Узнав, что я приехал из Советской России и меня интересуют подробности «Ляскикапина», Пекки Эммель взволновался.
Воодушевленный воспоминаниями, словно присягая на верность великой идее пролетарского интернационализма, он с гордостью и волнением рассказал о славных днях зимы двадцать второго года.
Тогда, добравшись с товарищами до Ухты, он затем на санях поехал обратно, чтобы прихватить жену и ребенка. Когда же со всей семьей и со скарбом тронулся в Карелию, граница была уже закрыта и ему пришлось вернуться в Иоутсиярви. И вот сейчас, посапывая носогрейкой, покряхтывая, старик словно оправдывался, что живет здесь, а не в Ухте. Но разве вспомнить все сразу в короткой беседе? И Пекки Эммель обещал мне прислать вдогонку подробное описание тех великих дней, отсвет которых лег на всю его дальнейшую судьбу. Свое обещание старый лесоруб выполнил.

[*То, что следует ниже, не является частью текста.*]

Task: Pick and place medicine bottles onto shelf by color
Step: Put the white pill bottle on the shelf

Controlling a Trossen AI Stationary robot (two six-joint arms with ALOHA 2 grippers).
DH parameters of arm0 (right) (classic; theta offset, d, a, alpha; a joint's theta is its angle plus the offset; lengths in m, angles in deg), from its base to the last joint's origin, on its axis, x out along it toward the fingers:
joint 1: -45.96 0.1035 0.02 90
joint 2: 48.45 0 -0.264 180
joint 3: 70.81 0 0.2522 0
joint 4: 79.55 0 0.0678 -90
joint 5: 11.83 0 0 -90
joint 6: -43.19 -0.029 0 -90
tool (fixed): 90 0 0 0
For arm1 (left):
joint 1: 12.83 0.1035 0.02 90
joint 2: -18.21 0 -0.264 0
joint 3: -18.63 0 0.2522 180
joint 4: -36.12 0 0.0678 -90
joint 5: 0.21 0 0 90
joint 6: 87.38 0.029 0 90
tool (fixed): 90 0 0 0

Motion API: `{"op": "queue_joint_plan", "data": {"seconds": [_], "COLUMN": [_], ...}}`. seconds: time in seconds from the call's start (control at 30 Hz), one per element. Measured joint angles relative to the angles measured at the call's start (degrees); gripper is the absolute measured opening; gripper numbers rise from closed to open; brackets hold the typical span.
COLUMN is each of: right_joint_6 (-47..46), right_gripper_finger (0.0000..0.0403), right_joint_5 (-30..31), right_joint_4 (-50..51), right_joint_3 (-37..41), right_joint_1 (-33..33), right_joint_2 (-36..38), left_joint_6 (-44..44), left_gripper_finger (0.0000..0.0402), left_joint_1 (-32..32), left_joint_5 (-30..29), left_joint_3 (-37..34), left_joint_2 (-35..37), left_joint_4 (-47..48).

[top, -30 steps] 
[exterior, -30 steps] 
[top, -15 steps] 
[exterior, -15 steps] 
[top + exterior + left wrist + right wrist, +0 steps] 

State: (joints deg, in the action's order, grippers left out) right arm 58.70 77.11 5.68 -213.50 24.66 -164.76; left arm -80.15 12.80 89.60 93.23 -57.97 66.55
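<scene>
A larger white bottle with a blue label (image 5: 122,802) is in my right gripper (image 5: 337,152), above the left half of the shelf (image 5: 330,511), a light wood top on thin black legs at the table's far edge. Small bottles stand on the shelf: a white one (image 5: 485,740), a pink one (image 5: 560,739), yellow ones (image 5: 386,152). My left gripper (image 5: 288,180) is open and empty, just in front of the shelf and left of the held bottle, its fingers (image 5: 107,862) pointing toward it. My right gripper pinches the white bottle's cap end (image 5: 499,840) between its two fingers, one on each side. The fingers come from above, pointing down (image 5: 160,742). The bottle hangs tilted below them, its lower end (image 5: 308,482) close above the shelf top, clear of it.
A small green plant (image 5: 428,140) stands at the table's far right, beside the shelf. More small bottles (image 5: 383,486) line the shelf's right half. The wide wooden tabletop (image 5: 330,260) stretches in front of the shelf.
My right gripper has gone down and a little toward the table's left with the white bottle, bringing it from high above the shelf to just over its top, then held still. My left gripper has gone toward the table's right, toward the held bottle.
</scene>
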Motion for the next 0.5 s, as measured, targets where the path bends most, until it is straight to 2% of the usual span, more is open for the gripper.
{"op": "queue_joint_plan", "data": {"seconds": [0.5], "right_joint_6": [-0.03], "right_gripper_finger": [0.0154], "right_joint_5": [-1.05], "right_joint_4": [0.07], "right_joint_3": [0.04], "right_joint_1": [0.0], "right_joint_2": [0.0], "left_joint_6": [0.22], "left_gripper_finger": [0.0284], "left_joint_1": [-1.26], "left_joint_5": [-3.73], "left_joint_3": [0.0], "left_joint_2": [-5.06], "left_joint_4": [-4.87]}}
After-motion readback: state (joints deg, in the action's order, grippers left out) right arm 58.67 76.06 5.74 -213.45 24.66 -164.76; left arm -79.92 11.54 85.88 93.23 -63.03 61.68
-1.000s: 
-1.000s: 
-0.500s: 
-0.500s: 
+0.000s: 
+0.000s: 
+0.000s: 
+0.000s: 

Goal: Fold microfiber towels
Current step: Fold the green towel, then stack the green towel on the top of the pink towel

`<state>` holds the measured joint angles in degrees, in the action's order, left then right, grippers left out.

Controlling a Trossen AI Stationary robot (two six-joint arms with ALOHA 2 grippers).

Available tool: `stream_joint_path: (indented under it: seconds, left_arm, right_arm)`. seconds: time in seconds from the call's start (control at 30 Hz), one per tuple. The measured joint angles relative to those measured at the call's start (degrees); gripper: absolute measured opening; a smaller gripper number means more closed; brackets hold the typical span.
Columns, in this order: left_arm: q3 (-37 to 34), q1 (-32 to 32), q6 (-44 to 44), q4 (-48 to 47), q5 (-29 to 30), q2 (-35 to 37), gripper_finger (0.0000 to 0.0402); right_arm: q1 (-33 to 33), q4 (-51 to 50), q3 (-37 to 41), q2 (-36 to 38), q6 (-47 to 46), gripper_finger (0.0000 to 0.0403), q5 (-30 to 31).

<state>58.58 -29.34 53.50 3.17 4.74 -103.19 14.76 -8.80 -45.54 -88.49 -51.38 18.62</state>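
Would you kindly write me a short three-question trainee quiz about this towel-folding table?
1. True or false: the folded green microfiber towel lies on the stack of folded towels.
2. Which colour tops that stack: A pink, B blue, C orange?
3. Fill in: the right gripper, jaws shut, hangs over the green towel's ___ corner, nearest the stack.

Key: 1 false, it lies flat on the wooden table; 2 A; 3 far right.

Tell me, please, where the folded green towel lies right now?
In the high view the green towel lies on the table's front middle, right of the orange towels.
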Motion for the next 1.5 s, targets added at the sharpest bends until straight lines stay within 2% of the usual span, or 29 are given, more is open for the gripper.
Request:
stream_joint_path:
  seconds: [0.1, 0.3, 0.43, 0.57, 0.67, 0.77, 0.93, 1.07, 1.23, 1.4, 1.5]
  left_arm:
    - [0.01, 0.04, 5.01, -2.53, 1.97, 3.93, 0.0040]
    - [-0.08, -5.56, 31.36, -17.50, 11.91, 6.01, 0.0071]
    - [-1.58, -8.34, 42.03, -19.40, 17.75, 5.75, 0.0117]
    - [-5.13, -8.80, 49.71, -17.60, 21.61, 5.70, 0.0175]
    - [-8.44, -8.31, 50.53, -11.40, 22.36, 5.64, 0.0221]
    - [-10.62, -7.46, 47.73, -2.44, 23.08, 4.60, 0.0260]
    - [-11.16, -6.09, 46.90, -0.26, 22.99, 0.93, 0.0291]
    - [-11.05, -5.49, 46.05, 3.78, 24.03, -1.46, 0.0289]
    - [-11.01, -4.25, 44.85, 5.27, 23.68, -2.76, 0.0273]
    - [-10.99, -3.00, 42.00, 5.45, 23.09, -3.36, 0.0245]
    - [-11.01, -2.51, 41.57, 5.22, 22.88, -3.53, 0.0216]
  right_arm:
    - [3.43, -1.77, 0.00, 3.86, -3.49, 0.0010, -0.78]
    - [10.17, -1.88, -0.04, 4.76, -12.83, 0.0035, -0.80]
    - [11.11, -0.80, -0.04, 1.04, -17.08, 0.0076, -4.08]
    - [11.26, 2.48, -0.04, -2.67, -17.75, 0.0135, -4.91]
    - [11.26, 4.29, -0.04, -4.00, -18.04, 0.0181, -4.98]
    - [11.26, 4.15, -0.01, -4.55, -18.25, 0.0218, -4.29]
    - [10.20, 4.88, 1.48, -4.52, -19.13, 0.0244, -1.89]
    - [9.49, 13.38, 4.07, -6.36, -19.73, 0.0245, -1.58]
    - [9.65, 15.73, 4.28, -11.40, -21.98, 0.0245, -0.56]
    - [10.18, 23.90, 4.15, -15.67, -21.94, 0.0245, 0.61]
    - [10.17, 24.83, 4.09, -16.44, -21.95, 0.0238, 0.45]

Многие односельчане называют Эммеля упрямцем. Когда все они на пепелище деревни, которую гитлеровцы сожгли, уходя отсюда, — осенью сорок четвертого года, — возводили себе дома в новом стиле, он срубил традиционную бревенчатую избу. Пусть будет так, как раньше.
В том, что Пекки Эммель срубил себе «по-старому» бревенчатую избу и не захотел проводить в избу электричество, я видел уже не только простое упрямство старого человека. Нет, он вольнолюбивый, по-своему чтит те времена, когда при всех трудностях жизни лесоруб, одетый куда хуже, чем сейчас, все же чувствовал себя вольготнее.
Пекки Эммель словно не хотел замечать в лесу ни трактора, ни электричества, ни всех тех изменений, которые принесло время, и думал, что этим останется верен своему старому боевому знамени. Но окружающим он стал казаться лишь старым упрямцем, чудаком.
Нечто подобное увидел я на скалистом берегу Финского залива под Хельсинки, побывав в доме отдыха «Общества бывших красногвардейцев». Эти старики упражнялись с таким рвением в стрельбе по мишеням, словно бы они метили в голову белогвардейцам. С каким упоением пели они за скромным столом песни боевого восемнадцатого года! И видно было, что любой из них, позови его, отдаст свою жизнь на баррикадах. Но вот на выборы в парламент эти достойные всяческого уважения люди даже по призыву партии ходить не желали, по-прежнему считая парламентские дебаты одной лишь говорильней.
— Хватит нам и одного депутата, чтобы народ знал нашу точку зрения! — говорил мне седой костистый старик, бывший, как и большинство собравшихся в тот день, смертником шюцкоровских лагерей, перезаряжая духовое ружье и не скрывая своего торжества оттого, что в стрельбе обставил меня по очкам. — Депутатское кресло и жалованье только развращают рабочего человека! — убеждал он. — Словом не победишь, только силой оружия!
Когда вечером, перед сном мы делились впечатлениями прожитого дня с товарищем, финским коммунистом, с которым вместе путешествовали по стране, вспоминая и Пекки Эммеля, и встречу в доме отдыха бывших красногвардейцев, он, улыбаясь, сказал:
— И такие бывают у нас догматики. При всей своей преданности они тормозят дело. Тот, кто не видит или не понимает, что если усложнились формы эксплуатации, то должны изменяться методы и приемы борьбы, тот уже не в авангарде революции, а в арьергарде ее…
…И теперь, когда я перелистываю эту книгу, готовя к новому изданию, мысль о том, что, несмотря на видимое мне сейчас ее несовершенство, она все же, выдержав испытание бурных тридцати пяти лет, по-прежнему служит великому делу братства народов, и это придает мне новые силы в моем труде.